● **Task brief**
From the records, report how many lines hold the word "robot", with the number as the sole reply.
________________________________________
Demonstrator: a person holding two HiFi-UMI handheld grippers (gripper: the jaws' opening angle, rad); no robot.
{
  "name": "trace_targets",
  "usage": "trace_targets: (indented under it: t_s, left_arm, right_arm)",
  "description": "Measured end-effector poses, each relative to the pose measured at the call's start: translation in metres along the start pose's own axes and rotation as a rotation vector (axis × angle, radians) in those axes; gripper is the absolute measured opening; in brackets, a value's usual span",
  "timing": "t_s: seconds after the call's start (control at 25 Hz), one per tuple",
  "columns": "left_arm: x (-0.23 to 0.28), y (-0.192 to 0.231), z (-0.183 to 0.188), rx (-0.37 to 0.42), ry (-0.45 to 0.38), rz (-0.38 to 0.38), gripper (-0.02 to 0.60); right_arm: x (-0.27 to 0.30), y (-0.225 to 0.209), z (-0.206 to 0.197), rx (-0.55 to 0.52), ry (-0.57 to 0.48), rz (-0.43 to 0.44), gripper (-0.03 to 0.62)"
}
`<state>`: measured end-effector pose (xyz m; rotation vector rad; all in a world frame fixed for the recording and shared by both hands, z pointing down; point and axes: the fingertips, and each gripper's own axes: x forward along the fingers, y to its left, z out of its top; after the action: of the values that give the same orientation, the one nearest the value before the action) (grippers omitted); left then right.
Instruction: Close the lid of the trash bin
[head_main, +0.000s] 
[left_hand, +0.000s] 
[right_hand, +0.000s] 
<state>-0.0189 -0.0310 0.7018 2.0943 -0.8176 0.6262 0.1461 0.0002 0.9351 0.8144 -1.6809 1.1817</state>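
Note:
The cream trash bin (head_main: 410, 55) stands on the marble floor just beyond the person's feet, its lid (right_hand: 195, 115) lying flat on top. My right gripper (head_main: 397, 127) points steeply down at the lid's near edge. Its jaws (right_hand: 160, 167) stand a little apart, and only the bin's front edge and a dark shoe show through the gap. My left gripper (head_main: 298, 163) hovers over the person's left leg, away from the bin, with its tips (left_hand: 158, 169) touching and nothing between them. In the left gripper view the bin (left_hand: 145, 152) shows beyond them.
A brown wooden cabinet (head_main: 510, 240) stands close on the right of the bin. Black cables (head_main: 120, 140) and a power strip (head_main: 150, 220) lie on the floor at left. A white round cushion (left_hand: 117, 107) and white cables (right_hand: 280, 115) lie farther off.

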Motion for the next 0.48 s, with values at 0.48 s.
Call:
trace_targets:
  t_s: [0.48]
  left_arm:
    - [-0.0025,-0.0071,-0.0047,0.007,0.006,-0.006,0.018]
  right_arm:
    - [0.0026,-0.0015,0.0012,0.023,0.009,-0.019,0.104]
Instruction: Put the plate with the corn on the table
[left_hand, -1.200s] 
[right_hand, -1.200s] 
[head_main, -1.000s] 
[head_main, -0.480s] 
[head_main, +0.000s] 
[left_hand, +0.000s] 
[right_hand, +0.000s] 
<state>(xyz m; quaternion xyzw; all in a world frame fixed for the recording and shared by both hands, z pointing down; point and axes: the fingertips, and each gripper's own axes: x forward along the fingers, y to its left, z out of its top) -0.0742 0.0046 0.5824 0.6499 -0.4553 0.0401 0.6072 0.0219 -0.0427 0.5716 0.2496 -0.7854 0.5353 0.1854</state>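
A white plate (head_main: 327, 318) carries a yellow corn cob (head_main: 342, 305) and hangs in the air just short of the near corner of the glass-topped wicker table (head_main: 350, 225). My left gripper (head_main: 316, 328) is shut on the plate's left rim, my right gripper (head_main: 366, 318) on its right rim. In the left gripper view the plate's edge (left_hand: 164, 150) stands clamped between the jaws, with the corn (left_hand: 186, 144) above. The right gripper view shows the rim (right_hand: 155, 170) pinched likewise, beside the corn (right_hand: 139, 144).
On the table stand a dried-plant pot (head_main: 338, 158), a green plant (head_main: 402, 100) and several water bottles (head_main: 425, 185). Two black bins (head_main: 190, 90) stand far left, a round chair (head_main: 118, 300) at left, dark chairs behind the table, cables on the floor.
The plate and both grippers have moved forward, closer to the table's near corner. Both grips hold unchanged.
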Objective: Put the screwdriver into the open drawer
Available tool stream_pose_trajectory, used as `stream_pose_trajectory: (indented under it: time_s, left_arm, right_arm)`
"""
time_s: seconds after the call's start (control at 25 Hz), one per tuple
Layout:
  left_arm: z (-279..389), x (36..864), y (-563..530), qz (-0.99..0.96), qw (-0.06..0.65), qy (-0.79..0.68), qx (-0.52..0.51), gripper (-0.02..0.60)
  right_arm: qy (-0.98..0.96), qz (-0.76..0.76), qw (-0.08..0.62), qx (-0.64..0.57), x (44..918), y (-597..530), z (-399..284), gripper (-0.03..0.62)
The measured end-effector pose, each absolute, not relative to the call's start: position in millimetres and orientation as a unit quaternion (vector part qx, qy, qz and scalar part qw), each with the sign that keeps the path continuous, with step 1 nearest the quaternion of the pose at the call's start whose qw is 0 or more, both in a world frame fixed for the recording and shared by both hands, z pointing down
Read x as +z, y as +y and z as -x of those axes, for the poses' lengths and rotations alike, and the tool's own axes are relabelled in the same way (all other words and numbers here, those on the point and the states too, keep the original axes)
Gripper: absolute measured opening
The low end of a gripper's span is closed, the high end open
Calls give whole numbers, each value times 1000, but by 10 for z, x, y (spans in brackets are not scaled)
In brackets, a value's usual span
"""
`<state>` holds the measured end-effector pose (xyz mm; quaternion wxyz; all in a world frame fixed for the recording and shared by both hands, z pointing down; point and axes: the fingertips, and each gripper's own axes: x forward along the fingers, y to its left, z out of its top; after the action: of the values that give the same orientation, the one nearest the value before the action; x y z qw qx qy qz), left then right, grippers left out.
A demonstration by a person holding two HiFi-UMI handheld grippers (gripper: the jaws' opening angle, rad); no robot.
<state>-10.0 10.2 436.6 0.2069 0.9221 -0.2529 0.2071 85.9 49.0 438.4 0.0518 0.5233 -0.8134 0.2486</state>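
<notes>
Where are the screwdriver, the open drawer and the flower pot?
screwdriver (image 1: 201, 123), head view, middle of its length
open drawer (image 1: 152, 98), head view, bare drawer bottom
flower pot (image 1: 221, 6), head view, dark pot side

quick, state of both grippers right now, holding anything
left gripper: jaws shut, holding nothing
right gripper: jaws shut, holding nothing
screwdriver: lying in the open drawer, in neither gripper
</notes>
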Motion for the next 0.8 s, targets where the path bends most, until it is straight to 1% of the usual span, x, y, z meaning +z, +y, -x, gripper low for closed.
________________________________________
● **Solution for this problem**
2